VLSI Interview Questions and Answers – Part 3

Question 21: Flops Needed for a Sequence Detector FSM

How many flip-flops are required to implement a Finite State Machine (FSM) that detects the input sequence “10101”?

The number of flip-flops depends on two factors: the number of states in the FSM and the state encoding scheme used.

Number of States: To detect “10101”, we need states to track the progress. For a non-overlapping sequence detector:
- S0: Idle state (or no part of sequence seen)
- S1: `1` seen
- S2: `10` seen
- S3: `101` seen
- S4: `1010` seen
Upon receiving the final `1` in state `S4`, the machine outputs a ‘detect’ signal. This requires a total of 5 states for a Mealy FSM (where output depends on state and input). A Moore FSM would require an additional state for the output, for a total of 6.
State Encoding:
- Binary Encoding: Requires `ceil(log2(N))` flops, where N is the number of states. For 5 states, this is `ceil(log2(5)) = 3` flip-flops.
- One-Hot Encoding: Requires `N` flops, one for each state. For 5 states, this is 5 flip-flops.

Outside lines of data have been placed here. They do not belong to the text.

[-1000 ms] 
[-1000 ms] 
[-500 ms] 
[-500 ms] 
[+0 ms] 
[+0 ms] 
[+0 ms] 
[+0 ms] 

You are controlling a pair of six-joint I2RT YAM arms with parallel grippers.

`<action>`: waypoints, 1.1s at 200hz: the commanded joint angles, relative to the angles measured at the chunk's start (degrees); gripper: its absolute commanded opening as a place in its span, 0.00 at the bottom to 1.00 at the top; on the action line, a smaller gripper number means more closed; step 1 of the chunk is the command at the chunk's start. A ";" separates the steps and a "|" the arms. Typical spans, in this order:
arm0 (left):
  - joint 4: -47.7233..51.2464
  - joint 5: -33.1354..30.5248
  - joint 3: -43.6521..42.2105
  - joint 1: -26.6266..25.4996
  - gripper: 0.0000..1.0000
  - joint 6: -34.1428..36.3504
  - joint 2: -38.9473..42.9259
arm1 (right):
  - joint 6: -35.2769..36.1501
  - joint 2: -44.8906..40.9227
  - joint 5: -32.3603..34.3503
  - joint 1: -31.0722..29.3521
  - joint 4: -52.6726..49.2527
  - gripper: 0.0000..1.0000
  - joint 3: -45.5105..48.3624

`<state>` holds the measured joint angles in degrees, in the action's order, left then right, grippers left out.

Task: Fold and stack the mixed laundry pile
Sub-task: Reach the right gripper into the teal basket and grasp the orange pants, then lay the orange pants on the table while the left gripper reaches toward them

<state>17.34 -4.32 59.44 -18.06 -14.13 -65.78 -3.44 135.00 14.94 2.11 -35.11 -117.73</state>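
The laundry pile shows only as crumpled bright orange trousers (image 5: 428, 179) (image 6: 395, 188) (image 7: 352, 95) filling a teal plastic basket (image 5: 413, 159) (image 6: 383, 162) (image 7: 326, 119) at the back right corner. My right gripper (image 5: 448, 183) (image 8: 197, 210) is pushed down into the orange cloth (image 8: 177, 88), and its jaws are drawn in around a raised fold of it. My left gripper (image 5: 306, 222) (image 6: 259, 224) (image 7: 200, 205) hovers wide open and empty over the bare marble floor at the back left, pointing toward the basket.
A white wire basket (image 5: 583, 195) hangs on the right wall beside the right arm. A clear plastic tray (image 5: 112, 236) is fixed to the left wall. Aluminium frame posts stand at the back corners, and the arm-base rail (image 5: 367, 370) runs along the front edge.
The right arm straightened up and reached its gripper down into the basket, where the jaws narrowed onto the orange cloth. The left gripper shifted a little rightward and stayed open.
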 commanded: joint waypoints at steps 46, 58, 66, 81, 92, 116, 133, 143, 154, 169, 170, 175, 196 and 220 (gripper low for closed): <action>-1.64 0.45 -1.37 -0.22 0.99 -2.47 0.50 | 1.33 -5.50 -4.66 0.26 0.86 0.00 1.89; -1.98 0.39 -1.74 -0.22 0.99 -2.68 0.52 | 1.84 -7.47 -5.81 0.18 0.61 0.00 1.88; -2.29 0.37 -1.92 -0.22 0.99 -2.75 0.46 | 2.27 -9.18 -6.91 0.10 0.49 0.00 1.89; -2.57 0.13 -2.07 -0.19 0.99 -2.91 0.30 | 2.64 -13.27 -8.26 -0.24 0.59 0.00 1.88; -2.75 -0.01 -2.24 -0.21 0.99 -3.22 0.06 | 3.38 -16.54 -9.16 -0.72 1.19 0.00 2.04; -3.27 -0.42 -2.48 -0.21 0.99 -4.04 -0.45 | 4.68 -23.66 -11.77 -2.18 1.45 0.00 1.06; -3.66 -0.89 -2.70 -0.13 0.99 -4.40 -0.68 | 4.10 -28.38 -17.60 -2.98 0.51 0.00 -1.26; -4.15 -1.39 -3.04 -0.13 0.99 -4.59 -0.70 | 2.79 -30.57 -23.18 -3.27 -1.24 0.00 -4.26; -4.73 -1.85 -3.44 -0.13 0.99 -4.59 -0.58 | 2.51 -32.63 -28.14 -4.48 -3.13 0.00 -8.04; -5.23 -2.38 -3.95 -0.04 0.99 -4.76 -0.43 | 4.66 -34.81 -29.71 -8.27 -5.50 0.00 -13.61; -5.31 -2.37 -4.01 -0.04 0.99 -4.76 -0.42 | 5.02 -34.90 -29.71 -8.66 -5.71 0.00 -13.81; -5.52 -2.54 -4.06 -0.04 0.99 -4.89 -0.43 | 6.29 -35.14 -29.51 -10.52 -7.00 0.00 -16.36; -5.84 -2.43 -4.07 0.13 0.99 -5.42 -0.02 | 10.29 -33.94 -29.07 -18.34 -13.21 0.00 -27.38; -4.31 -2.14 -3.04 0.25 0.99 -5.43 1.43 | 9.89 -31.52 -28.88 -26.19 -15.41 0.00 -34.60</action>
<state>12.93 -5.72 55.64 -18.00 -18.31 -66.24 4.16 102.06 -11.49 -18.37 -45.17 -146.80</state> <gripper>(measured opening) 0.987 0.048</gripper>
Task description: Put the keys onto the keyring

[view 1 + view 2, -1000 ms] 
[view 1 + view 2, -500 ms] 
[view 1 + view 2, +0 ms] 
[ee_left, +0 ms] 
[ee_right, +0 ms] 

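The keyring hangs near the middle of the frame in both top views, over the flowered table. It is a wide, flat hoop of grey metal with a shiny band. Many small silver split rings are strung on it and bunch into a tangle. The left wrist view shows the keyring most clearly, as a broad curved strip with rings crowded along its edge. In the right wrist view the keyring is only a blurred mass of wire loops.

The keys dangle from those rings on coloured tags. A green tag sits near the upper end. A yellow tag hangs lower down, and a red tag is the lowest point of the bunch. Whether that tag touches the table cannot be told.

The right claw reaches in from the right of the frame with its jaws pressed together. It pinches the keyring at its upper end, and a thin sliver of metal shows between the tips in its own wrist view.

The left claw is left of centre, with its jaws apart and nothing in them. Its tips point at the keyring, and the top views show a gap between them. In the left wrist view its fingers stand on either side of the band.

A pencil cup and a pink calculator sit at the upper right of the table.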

So, the minimum number of flip-flops required is 3 (using a Mealy FSM with binary encoding).

Question 22: Calculate Maximum Frequency of Operation

Given a sequential path, calculate the maximum possible operating frequency. Use the following values: Clock-to-Q delay (`t_c2q`) = 1ns, Combinational logic delay (`t_comb`) = 3ns, Setup time (`t_setup`) = 1ns, and Clock skew (`t_skew`) = 1ns, where the launch clock is delayed relative to the capture clock.

The minimum clock period (`T_min`) must be long enough for the data to travel from the launch flop to the capture flop and meet the setup time of the capture flop.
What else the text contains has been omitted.